Likewise in Asia, the former British colony of India now
consists of India, Pakistan, Bangladesh, and, lest we
forget, Burma. Its British counterpart in Southeast Asia
consists of Malaysia, Singapore, and Brunei Darussalam.
In other words, the existence of the archipelagic
republic of Indonesia which stretches from Sabang on the
northern tip of Sumatra to Merauke near West Papua's border
with Papua New Guinea, is certainly not a God given, natural
construct. It is a historical construct and most probably, a
historical mistake if its defenders are too stubborn to
transform it into a more democratic construct, where all the
ethno-linguistic groups and 'supra-tribal groups'(1) could
live in harmony with each other with none dominating others.

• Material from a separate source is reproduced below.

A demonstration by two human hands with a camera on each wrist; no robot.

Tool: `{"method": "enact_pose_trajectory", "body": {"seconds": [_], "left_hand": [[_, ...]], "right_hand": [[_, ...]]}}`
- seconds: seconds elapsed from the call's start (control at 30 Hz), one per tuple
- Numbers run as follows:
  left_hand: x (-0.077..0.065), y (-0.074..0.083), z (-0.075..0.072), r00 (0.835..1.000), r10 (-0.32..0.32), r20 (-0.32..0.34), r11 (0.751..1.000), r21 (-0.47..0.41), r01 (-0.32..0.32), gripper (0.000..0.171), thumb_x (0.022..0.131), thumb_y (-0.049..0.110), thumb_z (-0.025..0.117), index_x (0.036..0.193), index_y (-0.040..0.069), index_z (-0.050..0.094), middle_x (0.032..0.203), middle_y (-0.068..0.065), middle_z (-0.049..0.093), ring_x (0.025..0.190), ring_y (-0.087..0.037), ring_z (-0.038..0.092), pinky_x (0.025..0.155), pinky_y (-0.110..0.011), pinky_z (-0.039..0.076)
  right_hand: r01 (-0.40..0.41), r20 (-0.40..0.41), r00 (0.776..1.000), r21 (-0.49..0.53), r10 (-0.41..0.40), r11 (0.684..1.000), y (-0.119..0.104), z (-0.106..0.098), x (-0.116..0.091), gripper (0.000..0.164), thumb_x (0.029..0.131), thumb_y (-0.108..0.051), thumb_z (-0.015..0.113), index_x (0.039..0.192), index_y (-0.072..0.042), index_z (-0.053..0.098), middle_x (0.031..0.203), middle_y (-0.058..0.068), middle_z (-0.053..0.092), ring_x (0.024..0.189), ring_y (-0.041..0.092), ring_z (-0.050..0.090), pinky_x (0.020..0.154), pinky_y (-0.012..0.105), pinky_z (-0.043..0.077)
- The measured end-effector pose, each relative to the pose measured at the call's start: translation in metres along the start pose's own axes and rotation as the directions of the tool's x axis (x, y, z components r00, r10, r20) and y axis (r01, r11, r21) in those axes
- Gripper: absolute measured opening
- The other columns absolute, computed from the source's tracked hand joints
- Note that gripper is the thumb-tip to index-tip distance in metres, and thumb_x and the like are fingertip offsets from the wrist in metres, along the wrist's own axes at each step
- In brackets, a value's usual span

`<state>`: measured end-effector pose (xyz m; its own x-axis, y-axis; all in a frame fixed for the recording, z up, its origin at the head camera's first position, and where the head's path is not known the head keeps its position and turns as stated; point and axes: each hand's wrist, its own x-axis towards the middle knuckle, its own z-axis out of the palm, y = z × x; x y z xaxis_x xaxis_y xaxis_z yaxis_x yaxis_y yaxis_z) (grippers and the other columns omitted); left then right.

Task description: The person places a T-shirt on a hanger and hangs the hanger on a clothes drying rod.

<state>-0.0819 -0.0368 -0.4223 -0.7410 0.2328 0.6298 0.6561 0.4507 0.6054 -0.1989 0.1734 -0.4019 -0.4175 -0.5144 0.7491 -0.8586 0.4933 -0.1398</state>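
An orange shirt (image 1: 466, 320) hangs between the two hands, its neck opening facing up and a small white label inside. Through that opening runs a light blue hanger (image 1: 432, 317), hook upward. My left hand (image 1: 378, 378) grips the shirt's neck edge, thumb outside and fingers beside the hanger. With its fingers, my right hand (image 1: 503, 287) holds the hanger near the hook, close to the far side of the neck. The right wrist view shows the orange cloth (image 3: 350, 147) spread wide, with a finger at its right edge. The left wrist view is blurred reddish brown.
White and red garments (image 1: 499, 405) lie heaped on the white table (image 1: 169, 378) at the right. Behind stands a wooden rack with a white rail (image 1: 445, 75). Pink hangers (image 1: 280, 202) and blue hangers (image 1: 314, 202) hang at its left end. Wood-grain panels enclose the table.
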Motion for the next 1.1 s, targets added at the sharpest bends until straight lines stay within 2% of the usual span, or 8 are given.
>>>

Speaking about 'supra-tribal groups' we are touching on
the second myth, namely that Indonesia is a homogenous
nation(2), which is certainly incorrect. One can even say
that apart from being multi-ethnic, Indonesia is also a
multi-racial nation, if we classify the Melanesian peoples
as belonging to a different race than the Malays.
Apart from the recent migrations of Arabic, Indian,
Chinese and Europeans and whose ancestors have no
geographical links with any place within the Nusantara
archipelago, the Indonesian peoples basically consist of
three 'supra-tribal groups' who migrated to this archipelago
hundreds or thousands of years ago.
The first 'supra-tribal group' are the Melanesian
peoples, to be followed by Proto-Malay, and finally came
Deutero-Malay peoples who linguistically, belong to the
Polynesian 'race'. The waves of Malay migrations have pushed
the Melanesian people more and more to Eastern Indonesia,
from where they eventually migrated to the South Pacific. In
Eastern Indonesia itself, inter-marriages of Malay migrants
with the indigenous Melanesian peoples have resulted in the
Maluku, Flores and Timorese peoples who are lighter skinned
with more curly hair than the darker and more frizzy haired
Melanesians of New Guinea.
These intermarriages between Malay and Melanesian peoples
in Eastern Indonesia have also resulted in Melanesian
peoples adopting many Polynesian cultural traits, which have
been transferred to the South Pacific. Austronesian
languages, is one example, and maritime knowledge -- from
canoe building(3), astronomy, navigation, to fishery -- is
another. In fact, I believe that it was the adoption of many
Polynesian skills that enabled the Melanesian peoples to
migrate and settle down in far away archipelagos in the
Pacific such as Tahiti.
Unfortunately, while the Melanesian peoples are the
oldest, indigenous peoples in Nusantara (4), they are also
the most culturally, politically, and economically the most
oppressed peoples in this archipelago. This brings me to the
focus of my presentation, which is the tragedy of Maluku.
***
FIRST of all, let me focus on cultural oppression. There
is a popular belief among the people of Java and Sumatra,
that favours a lighter skin colour. Centuries of European
domination, as well as the Indian Ramayana and Mahabharata
epics from India, which have been indigenized by the
Javanese, are probably the origin of this 'pro-light skin'
favouritism, as well as its opposite pair, namely disfavour
of dark skins.
In addition to this antipathy to darker skin colour, the
Javanese also look down on peoples from the Outer Islands
who live more closer to nature, such as the Dayak people of
Kalimantan. The term 'ndayak ' in the popular Javanese
language practically means 'barbarian'. So, combining these
two beliefs, one would certainly not expect much
appreciation to the highland or Asmat peoples of West Papua
among the Javanese people. Popular jokes are also abundant
in Java, about the hair body of the Papuan people (as well
as of Caucasoids), or subtle or non-subtle references to
apes, which are also darker skinned and hairy.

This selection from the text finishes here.